4) No Country For Old Men
While WWF's Billionaire Ted segments will be remembered for it's steroid abuse shots, they also made a very strong mention of the age and ability, or lack their of, of their journeymen main event talent. They weren't wrong either, Flair wrestled Hogan twice and Savage once on Nitro in January – the clock, it was clear, was ticking.
5) The Ringmaster
And so it begins, Steve Austin's time in the WWF started... fairly promisingly. While The Ringmaster moniker was generic as all hell, he got some mic time on Raw – albeit in the shadow of Ted DiBiase, and even got anointed the new Million Dollar Champion. Austin's John McClean style crew cut fit the image he at least wanted to portray far better than the blonde hair from years prior.
6) Loose Cannon
Brian Pillman was a star in 1995, featuring in four of our top ten WCW matches for the year, but you'd be forgiven for thinking he was missing something. An alignment with the Four Horseman seemed to be the start but a character change, finding a new more unhinged edge was part of a new start for 1996. A work so tight many within the company would believe it.
7) Razor vs Goldust
After three months of nothingness for Goldust, he was finally able to find his groove by hitting on the Bad Guy. A series of segments which kind of made Razor Ramon look like a homophobe, and provided a rather jarring impression of a gay/androgynous character to WWF's younger fans... it was still very effective. The show-closing angle on the Raw go-home show was particularly strong as Goldust sped off in a car in the cold, snowy North-Eastern night.

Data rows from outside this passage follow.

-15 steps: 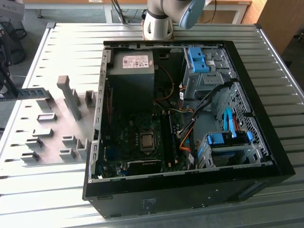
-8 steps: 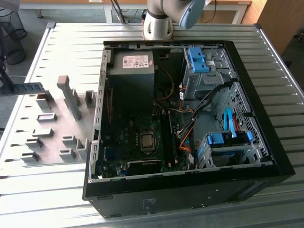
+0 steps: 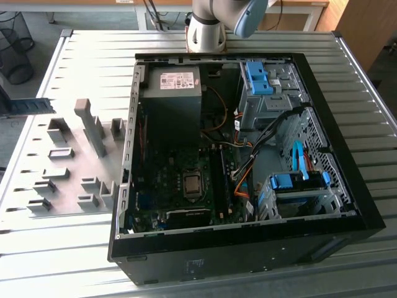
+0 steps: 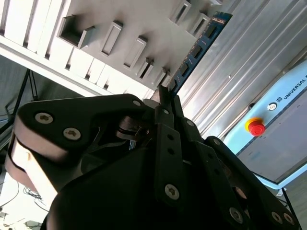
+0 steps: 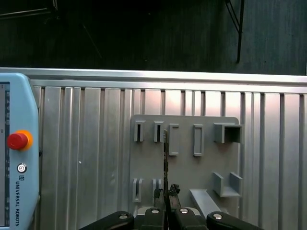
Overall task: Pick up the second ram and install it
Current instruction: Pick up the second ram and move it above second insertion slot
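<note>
The black gripper (image 5: pixel 166 192) was clenched on the second ram (image 4: pixel 199 45), a thin blue-green circuit-board stick. The stick was held edge-on over the grey plastic fixture plate (image 5: pixel 204 167) on the ribbed metal table (image 5: pixel 96 143). It seemed clear of the slots.

Bright, even light washes the ribbed metal table (image 3: pixel 80 56) in the exterior view, its slats glinting pale, while the open computer case (image 3: pixel 366 205) sinks into gloom inside. Grey fixture blocks (image 3: pixel 93 124) throw soft shadows. In the second wrist view the gripper (image 4: pixel 165 92) looms black and underexposed against a bleached fixture plate (image 4: pixel 144 19), the second ram (image 4: pixel 196 52) a blue streak. Pinkish glare bands the slats in the first wrist view; the floor (image 5: pixel 144 33) beyond lies dark.
</note>
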### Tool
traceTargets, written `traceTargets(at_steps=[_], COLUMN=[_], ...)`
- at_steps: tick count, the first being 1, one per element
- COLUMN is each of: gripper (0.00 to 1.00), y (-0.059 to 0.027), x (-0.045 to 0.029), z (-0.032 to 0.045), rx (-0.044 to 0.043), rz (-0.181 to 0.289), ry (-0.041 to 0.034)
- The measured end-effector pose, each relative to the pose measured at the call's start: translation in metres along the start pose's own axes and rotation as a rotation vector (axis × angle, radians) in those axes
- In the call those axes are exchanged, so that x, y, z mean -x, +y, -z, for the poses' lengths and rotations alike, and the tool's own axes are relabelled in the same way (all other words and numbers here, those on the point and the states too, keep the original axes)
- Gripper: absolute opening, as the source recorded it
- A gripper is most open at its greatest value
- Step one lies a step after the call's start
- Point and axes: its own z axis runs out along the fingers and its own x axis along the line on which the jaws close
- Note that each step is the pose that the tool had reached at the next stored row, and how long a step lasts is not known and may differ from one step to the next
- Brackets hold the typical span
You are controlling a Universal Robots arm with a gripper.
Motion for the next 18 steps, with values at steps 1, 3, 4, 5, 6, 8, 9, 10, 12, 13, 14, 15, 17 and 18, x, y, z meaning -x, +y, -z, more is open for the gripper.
traceTargets(at_steps=[1, 3, 4, 5, 6, 8, 9, 10, 12, 13, 14, 15, 17, 18], gripper=[0.14, 0.14, 0.14, 0.14, 0.14, 0.14, 0.14, 0.14, 0.14, 0.14, 0.14, 0.14, 0.14, 0.14], y=[0.0000, 0.0001, 0.0001, 0.0001, 0.0001, 0.0002, 0.0002, 0.0002, 0.0002, 0.0002, 0.0002, 0.0002, 0.0002, 0.0002], x=[0.0000, 0.0001, 0.0001, 0.0001, 0.0002, 0.0002, 0.0002, 0.0002, 0.0002, 0.0003, 0.0003, 0.0003, 0.0002, 0.0003], z=[0.0022, 0.0062, 0.0080, 0.0098, 0.0116, 0.0151, 0.0164, 0.0176, 0.0183, 0.0183, 0.0185, 0.0187, 0.0188, 0.0189], rx=[0.0000, 0.0000, 0.0000, 0.0000, 0.0000, 0.0000, -0.0001, -0.0001, -0.0002, -0.0002, -0.0001, 0.0000, 0.0000, 0.0000], rz=[0.000, 0.000, 0.000, 0.000, 0.000, 0.000, 0.000, 0.000, 0.000, 0.000, 0.000, 0.000, 0.000, 0.000], ry=[0.0000, 0.0000, 0.0001, 0.0000, 0.0001, 0.0001, 0.0000, 0.0000, -0.0001, -0.0001, -0.0001, 0.0000, 0.0000, 0.0000])
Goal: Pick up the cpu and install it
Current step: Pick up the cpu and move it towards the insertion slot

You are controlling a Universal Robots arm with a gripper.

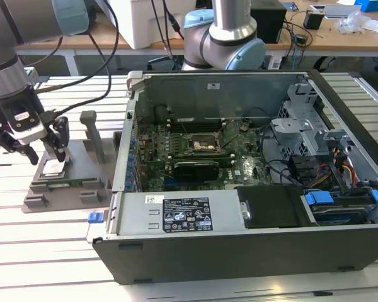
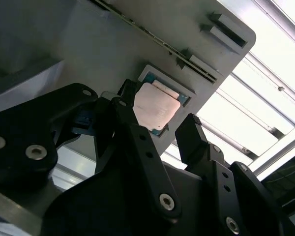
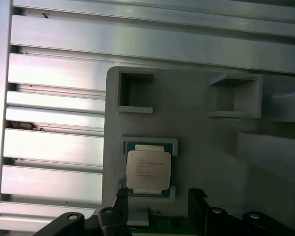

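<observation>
Pincer [image 1: 46, 156] open, hanging directly over cpu [image 1: 52, 167], its 2 fingers [image 2: 129, 129] spread to opposite sides of the square chip and apparently clear of it. Cpu lies flat in a recess of the grey holder [image 1: 63, 189] on the counter [image 1: 44, 251], beside the open computer case [image 1: 239, 239].

Silver cpu [image 3: 148, 169], green edge, grey tray [image 3: 211, 157], blk end effector [image 2: 160, 109]
</observation>
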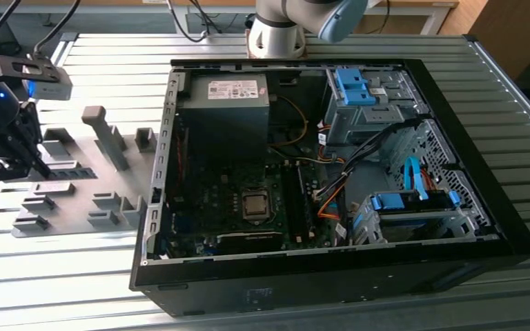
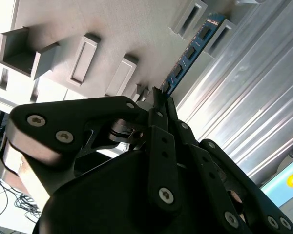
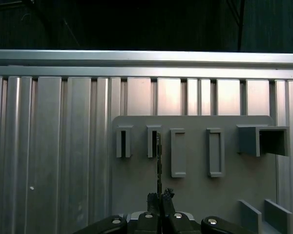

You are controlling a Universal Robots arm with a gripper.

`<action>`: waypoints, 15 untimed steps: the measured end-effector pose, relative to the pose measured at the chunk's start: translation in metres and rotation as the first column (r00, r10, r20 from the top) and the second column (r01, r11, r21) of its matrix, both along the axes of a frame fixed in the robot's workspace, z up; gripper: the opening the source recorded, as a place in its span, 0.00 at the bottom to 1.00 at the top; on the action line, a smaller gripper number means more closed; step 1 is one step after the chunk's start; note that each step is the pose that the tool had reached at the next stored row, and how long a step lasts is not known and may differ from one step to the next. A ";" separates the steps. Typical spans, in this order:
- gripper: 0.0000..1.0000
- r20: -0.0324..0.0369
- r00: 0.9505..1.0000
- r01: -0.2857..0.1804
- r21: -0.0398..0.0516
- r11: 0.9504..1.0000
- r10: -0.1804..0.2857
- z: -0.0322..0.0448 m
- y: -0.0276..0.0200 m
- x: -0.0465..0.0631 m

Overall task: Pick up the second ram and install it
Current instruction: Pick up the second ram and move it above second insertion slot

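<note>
Gripper clenched on the near end of the second ram — blue stick with dark chips, edge-on in the first wrist view. Its far end sits at a raised slot on the grey fixture plate. Plate and arm head are at the exterior view's left — well apart from the open PC case mid-frame.

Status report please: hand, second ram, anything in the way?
Hand shut on one end of the second ram. Ram over the grey holder plate, far end beside raised slot blocks. Computer case apart, open.
</note>
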State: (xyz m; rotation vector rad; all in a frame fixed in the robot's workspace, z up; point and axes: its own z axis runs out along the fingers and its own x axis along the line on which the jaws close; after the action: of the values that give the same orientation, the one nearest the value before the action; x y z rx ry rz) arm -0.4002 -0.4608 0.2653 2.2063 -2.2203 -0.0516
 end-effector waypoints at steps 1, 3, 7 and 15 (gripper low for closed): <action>0.14 0.000 1.000 0.000 0.000 1.000 0.000 0.0006 0.0000 0.000; 0.14 0.000 1.000 0.000 0.000 1.000 0.000 0.0016 0.0000 0.000; 0.14 0.000 1.000 0.000 0.000 1.000 0.000 0.0033 0.0000 0.000; 0.14 0.000 1.000 0.000 0.000 1.000 0.000 0.0065 0.0000 0.000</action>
State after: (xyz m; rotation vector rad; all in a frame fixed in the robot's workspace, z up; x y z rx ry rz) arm -0.4002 -0.4608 0.2717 2.2063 -2.2204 -0.0516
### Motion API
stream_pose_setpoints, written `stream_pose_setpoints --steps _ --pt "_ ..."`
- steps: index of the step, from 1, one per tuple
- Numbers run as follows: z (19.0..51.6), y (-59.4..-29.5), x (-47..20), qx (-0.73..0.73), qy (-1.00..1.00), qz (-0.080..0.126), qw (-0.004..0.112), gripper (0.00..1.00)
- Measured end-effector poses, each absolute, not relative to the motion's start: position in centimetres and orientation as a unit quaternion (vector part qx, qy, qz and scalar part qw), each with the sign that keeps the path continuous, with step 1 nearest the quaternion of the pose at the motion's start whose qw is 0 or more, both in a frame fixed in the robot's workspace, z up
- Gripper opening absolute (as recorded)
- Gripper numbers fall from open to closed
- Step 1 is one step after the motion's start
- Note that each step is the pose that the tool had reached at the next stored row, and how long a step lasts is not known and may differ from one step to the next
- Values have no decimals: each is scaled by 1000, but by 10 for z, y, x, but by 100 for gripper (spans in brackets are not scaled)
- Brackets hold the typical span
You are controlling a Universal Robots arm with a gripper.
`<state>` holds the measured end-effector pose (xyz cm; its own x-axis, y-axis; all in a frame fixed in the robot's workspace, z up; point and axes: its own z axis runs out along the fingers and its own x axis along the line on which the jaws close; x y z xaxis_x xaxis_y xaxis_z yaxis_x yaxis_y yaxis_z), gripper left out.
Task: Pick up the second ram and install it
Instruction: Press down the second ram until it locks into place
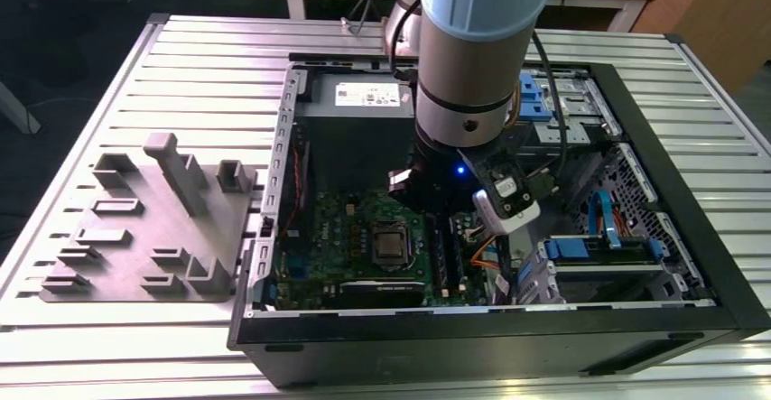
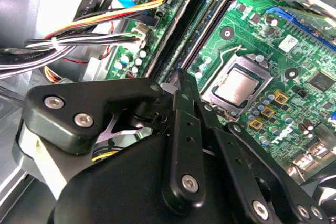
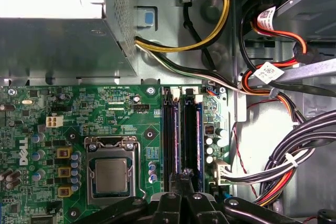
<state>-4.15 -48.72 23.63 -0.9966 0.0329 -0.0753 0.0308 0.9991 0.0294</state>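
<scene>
- Second ram: you cannot single it out for certain. No green stick shows between the tips of the end effector (image 3: 184,178). In both wrist views those tips sit together with no gap to see, so read it as closed. Whether it is closed on anything is not plain.
- Directly under the tips run the two memory slots (image 3: 172,140), side by side on the green motherboard (image 3: 79,114). Both read as long dark strips, and stick and socket cannot be told apart. My judgement is that the ram stands in, or right over, one of them.
- That puts you in the installing half of the job, not the picking-up half. In the exterior view the arm reaches inside the computer case (image 1: 482,339), well apart from the grey fixture block (image 1: 144,228) on the bench (image 1: 205,52).
- Any move from here calls for a square, straight-down line along the slot and even pressure, since a tilt would likely bind one end. Check the white end clips (image 3: 169,96) first, because whether they are open does not show.
- Near the slots on one side sits the processor socket (image 3: 111,174), and on the other the cable bundle (image 3: 294,150). Keep clear of those wires.
- Farther off, the grey power supply box (image 3: 58,45) sits at the case's end.
</scene>
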Motion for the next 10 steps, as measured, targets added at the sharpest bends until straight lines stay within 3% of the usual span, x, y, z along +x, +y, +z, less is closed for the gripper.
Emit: stream_pose_setpoints --steps 10 --pt "236 -481 -42 16 999 14 38 7"
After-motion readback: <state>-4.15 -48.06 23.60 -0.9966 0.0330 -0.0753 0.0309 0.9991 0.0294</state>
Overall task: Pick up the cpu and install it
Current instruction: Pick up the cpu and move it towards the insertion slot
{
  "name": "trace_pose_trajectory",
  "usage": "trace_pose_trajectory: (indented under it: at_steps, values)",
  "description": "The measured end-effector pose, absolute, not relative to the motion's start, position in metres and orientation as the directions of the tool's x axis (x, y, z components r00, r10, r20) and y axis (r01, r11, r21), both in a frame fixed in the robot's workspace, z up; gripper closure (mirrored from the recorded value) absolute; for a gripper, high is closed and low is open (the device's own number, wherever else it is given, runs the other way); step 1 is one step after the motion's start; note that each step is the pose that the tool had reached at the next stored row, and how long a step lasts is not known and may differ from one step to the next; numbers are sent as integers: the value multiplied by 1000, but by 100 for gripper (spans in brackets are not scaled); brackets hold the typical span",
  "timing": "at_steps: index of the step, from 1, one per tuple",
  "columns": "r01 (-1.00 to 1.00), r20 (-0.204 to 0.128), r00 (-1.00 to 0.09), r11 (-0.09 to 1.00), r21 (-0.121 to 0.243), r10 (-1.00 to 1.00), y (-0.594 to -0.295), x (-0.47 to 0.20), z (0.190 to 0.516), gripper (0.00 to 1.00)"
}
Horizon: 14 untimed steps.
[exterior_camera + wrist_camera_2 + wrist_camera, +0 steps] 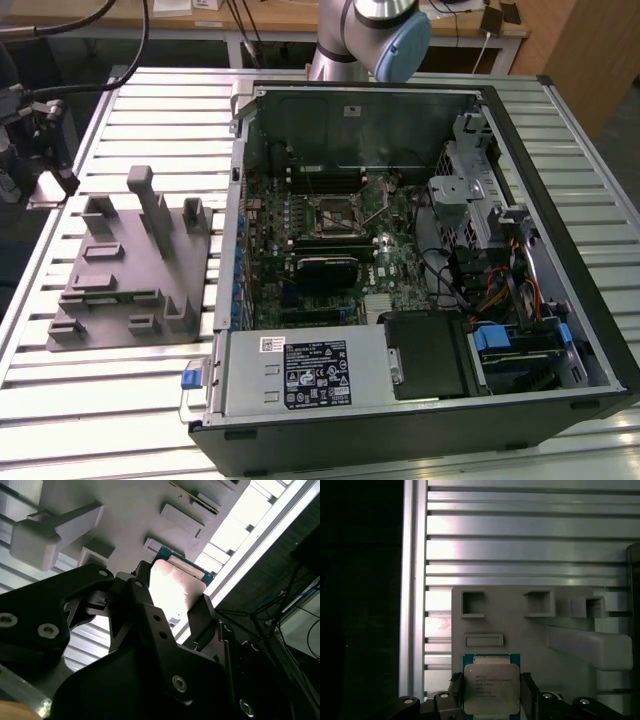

8) Cross My Palms With Silver
Lex Luger is managed by heel Jimmy Hart, Lex Luger teams with babyface Sting and, in the Torture Rack, has quite possibly the most over move in WCW. He and Sting, best friends, make an uneasy alliance at times, particularly when Luger leveled Booker T with a hand full of silver coins to win the tag titles. Luger was finally connecting, even if nobody was quite sure how.
9) Raw-Bowl
Because there's nothing like reminding all of your viewers there's football on the other channel... This Football themed show involved an incredibly long and rather convoluted 4 tag team elimination match that seemed to last forever before the Smoking Gunns retained eliminating the team of "Sid and the Kid" last. Still, it was worth it for the pitch-themed canvas and NFL inspired gear. Oh, and ALL the jokes from King.
10) Hey Champ!
After wrapping it up in ECW, The Public Enemy made their Nitro debut one week later than planned after a storm. The match? A pretty horrible, back and forth tradional tag team match against the American Males. Still, the post match angle with Rocco Rock doing a somersault dive from the turnbuckle through two tables on the outside was very well executed.